Photo MATHIEU BOURGOIS AGENCY

Grosse fatigue. Un volcan islandais et une manifestation littéraire lyonnaise ont eu raison de la belle vitalité de ce grand gaillard d'un mètre quatre-vingt-dix. Lorsque, le regard lourd et las, Alan Warner s'attable au comptoir d'un café parisien voisin de son éditeur pour évoquer sa trajectoire d'écrivain, on se dit que cette rencontre risque de n'être pas une sinécure. Lorsque, deux heures et un litre de bière blonde plus tard, on se quitte comme à regret, il apparaît que finalement il n'est de lassitude que ne puissent dissiper les plaisirs de la conversation...

Alan Warner est à Paris pour défendre Les étoiles dans le ciel radieux, son cinquième roman traduit en français. L'histoire de Manda, Key, Chell, Kylah et Fionnula, cinq gamines écossaises issues de la classe moyenne ou du prolétariat (auxquelles Warner a cette fois-ci adjoint Ava, une très belle grande bourgeoise anglaise), déjà croisées dans Les sopranos (Jacqueline Chambon, 2000), décidées à prendre ensemble quelques jours de vacances.

Les cinq filles n'ont guère changé et ne se sont pas vraiment assagies. La vie s'est juste chargée à grands coups de grossesses non désirées, de petits boulots minables, de gueules de bois et de rêves étroits de leur rappeler qu'elles étaient nées du mauvais côté du plafond de verre. Malgré tout, elles n'ont pas pris une ride et le talent de Warner non plus. Si ce n'est qu'il s'est encore amplifié, composant pour l'occasion un opéra des gueux où l'argot est une chanson douce, et l'humour l'épée de bois des faibles.

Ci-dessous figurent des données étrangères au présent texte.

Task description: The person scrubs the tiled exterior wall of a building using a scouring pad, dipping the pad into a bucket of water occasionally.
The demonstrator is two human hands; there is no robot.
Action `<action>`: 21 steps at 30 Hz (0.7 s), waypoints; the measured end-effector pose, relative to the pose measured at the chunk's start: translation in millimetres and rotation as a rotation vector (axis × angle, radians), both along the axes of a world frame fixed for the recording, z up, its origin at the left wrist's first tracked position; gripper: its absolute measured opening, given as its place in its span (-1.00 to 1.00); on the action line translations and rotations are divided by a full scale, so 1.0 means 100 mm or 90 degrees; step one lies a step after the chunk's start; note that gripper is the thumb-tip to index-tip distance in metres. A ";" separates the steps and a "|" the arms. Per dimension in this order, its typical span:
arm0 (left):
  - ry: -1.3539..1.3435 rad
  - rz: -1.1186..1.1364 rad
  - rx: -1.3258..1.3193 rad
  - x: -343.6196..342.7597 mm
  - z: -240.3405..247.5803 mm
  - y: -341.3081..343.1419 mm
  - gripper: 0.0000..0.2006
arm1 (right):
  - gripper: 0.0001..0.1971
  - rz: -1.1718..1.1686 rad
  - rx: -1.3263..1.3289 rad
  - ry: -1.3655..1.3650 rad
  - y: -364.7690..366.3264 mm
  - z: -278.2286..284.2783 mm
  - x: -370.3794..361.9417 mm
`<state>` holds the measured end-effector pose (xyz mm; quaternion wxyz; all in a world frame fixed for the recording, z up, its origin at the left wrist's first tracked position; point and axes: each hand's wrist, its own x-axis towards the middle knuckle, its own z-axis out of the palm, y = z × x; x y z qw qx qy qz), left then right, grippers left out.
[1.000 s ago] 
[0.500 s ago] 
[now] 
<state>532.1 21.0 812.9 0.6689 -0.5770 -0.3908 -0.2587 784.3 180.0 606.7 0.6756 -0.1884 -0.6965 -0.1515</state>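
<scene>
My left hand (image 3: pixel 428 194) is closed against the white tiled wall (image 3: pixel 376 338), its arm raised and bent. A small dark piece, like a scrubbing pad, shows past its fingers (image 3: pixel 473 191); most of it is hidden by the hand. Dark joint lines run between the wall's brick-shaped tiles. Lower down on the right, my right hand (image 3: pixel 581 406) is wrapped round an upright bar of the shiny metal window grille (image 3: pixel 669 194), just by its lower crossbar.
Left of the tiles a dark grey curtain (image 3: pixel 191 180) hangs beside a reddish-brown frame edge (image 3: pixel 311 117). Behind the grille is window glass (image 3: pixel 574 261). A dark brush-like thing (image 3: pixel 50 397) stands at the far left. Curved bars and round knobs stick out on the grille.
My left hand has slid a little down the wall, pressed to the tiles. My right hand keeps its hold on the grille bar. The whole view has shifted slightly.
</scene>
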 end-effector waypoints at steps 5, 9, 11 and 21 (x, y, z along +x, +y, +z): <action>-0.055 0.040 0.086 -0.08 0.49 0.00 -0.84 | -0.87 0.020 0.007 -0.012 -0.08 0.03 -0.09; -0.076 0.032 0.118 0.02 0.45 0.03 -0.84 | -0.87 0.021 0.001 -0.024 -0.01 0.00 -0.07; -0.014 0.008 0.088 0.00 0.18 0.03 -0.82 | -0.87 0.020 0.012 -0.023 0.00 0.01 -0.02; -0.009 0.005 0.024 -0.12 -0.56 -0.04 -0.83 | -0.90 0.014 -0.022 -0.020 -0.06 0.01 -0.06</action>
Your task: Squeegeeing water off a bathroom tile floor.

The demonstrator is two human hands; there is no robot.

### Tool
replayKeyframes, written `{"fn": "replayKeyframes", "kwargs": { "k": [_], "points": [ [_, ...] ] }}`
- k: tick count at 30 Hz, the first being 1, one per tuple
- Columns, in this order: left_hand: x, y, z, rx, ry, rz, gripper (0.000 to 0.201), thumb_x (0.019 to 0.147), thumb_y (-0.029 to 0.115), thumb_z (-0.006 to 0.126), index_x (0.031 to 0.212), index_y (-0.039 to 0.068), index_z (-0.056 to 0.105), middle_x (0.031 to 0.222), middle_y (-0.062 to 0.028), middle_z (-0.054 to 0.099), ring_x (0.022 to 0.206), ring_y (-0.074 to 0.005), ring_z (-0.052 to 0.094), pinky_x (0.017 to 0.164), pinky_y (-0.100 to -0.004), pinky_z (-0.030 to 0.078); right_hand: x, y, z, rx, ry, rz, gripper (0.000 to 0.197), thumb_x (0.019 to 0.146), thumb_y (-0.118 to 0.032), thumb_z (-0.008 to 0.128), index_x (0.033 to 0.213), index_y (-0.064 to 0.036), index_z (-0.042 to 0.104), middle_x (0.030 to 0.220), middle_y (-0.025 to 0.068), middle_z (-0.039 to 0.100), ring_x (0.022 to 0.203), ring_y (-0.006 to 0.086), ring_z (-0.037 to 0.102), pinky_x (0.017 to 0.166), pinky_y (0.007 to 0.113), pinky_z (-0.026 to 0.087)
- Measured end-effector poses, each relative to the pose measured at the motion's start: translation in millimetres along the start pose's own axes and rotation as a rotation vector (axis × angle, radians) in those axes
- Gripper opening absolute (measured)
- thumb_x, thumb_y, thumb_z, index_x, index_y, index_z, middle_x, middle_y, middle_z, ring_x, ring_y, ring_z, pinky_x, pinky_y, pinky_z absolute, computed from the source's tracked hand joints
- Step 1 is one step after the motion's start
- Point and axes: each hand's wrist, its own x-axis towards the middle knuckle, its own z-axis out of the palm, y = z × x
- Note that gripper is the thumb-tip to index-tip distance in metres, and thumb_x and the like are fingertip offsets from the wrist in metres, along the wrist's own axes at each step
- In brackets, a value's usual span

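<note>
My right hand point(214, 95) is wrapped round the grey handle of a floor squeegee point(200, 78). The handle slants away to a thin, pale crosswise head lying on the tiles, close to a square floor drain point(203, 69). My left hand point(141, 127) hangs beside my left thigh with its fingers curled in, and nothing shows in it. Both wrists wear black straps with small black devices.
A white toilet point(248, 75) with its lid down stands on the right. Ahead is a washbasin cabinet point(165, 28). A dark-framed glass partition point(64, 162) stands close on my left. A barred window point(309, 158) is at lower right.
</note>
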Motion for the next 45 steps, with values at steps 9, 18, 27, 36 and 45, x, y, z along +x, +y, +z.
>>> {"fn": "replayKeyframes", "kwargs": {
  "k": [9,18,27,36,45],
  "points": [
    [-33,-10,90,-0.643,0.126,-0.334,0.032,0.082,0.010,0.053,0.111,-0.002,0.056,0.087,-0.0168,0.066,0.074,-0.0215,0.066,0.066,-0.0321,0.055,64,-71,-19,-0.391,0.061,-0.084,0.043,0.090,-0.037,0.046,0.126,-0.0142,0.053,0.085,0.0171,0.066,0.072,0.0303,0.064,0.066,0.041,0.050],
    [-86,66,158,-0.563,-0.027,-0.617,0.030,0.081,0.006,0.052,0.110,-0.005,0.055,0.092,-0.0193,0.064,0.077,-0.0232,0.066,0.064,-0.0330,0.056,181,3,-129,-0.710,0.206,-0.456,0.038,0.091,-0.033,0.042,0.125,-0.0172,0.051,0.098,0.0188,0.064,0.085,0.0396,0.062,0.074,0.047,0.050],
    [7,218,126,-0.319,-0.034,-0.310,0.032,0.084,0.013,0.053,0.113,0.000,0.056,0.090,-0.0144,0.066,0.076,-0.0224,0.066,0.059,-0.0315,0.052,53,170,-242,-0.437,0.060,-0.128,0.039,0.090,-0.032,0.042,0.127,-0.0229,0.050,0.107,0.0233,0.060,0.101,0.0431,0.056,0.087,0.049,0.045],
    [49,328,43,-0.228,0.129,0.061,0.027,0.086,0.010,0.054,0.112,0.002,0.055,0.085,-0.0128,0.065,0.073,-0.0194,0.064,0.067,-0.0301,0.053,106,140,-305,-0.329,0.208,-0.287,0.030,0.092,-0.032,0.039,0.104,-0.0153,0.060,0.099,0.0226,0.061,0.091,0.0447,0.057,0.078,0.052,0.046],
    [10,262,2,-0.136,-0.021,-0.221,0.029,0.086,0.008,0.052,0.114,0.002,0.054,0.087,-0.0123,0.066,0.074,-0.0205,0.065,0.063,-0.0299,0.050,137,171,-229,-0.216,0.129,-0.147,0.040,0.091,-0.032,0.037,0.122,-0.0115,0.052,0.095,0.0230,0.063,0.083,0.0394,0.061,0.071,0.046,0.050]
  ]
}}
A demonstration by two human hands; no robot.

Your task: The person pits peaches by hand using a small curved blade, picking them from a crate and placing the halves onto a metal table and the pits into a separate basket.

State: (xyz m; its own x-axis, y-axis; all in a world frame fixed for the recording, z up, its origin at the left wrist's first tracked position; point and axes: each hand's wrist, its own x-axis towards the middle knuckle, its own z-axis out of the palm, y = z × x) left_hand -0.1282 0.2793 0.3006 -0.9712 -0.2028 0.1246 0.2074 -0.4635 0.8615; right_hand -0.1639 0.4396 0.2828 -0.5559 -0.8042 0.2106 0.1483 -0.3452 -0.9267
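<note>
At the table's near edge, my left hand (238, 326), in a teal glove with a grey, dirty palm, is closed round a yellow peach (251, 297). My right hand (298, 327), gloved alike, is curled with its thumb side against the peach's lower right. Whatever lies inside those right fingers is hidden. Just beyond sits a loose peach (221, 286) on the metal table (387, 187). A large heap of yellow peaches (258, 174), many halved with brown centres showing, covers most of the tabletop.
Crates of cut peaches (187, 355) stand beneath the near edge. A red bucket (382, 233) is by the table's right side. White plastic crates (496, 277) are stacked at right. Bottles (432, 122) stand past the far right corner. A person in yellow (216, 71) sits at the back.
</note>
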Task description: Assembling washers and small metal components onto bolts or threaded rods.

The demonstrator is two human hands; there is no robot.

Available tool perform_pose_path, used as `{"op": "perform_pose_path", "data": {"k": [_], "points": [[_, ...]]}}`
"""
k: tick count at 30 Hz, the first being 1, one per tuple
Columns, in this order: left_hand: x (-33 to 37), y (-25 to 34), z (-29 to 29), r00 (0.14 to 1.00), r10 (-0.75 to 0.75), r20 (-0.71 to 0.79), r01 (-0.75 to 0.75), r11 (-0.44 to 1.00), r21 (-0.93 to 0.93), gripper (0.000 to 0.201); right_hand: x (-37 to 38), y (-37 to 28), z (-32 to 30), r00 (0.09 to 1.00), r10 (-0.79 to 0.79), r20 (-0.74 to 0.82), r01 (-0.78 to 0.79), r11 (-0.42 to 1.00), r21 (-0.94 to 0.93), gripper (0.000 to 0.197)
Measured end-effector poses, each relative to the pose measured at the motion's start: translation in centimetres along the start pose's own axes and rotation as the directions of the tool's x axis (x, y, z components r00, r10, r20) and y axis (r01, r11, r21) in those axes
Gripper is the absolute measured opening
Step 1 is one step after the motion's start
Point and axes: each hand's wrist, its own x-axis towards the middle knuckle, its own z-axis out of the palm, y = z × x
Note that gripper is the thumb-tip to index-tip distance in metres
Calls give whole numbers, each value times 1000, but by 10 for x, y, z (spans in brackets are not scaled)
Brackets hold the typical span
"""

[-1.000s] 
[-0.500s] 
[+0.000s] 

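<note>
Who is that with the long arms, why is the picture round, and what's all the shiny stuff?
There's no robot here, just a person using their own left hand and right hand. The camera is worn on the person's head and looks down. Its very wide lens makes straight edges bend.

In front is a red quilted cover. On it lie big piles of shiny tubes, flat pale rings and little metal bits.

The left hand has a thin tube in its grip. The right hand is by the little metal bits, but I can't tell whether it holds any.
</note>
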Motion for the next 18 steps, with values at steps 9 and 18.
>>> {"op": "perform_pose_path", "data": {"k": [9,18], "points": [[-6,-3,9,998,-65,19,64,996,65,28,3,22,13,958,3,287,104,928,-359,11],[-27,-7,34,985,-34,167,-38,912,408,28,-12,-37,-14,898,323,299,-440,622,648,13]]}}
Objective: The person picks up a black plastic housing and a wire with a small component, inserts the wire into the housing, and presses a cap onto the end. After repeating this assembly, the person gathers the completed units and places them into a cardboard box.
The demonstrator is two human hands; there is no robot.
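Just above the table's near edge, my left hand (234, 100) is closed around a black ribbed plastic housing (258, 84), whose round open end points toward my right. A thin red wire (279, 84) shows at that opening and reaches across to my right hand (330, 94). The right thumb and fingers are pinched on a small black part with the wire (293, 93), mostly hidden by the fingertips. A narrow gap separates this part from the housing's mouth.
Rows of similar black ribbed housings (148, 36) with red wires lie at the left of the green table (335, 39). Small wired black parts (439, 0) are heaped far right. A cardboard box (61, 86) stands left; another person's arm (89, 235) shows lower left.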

Ce monde prolétarien écossais, où la défaite est le seul horizon, et qui ne peut offrir d'autre idéal à sa jeunesse que la notoriété factice d'un show de téléréalité, Alan Warner le connaît bien. Il en est issu. Son père, ancien soldat ayant fait les campagnes d'Italie et d'Afrique du Nord, épouse sa mère en Australie. Ayant quitté l'armée, le jeune couple rentre au pays - dans les Highlands - et y assure bientôt la gérance d'un hôtel. L'établissement ne recèle aucun livre en son sein. La lecture vient donc à Alan en même temps que la puberté, le refus de poursuivre ses études et, un peu plus tard, en 1984, la fuite vers l'Angleterre. Il se souvient avoir lu à cette époque L'immoraliste de Gide sans cesser de trembler, ignorant qu'un livre pouvait avoir cet effet cathartique-là. C'est aussi l'époque où il découvre qu'il est permis d'être jeune, et avec cette permission un certain nombre de plaisirs illicites et d'autres mieux considérés, comme le cinéma de Tarkovski, La nuit américaine de Truffaut, Sans toit ni loi de Varda ou la new-wave, bande-son de ces années 1980 naissantes.

Le mal du pays

Le désir d'écriture naîtra paradoxalement du mal du pays qui l'étreint à son arrivée à Londres. Lui qui n'avait jamais vraiment lu que les "Penguin Classics" découvre les romanciers écossais essentiels de son temps, au premier rang desquels Alasdair Gray et James Kelman. Et ce qui lui apparaissait jusqu'alors comme une activité pratiquée par et pour les seules classes supérieures prend une résonance nouvelle. Décidé à "écrire des livres sur les gens normaux", il griffonne chaque soir quelques pages d'une vieille histoire autour d'une fille de chez lui, joliment paumée. Il donne à son manuscrit le nom de son héroïne, Morvern Callar, et est instantanément publié chez Jonathan Cape et bientôt dans le monde entier, mais aussi adapté à l'écran (le très réussi Voyage de Morvern Callar de Lynne Ramsay, 2002). La messe est dite qui l'ordonne romancier, et parmi les plus intéressants de ce temps. Lui préfère parler de ceux qui le fondent, Dennis Johnson, Annie Proulx, Cormac McCarthy et, en France, Patrick Modiano. Après quelques années de vie en Espagne, du côté d'Alicante, dont témoigne ce qui demeure peut-être son chef-d'oeuvre, Le dernier paradis de Manolo (Christian Bourgois, 2007), il est revenu vers son Ecosse natale, enseignant désormais à l'université d'Edimbourg. Une façon peut-être aussi de s'imprégner mieux et plus du terreau de ce qui devrait fonder son prochain livre : l'attentat contre un Boeing de la Pan-Am, qui dans le ciel de Lockerbie fit le 21 décembre 1988 270 victimes.

Les étoiles dans le ciel radieux, Alan Warner, Christain Bourgois, traduit de l'anglais par Catherine Richard, 514 p., sortie : 25 août.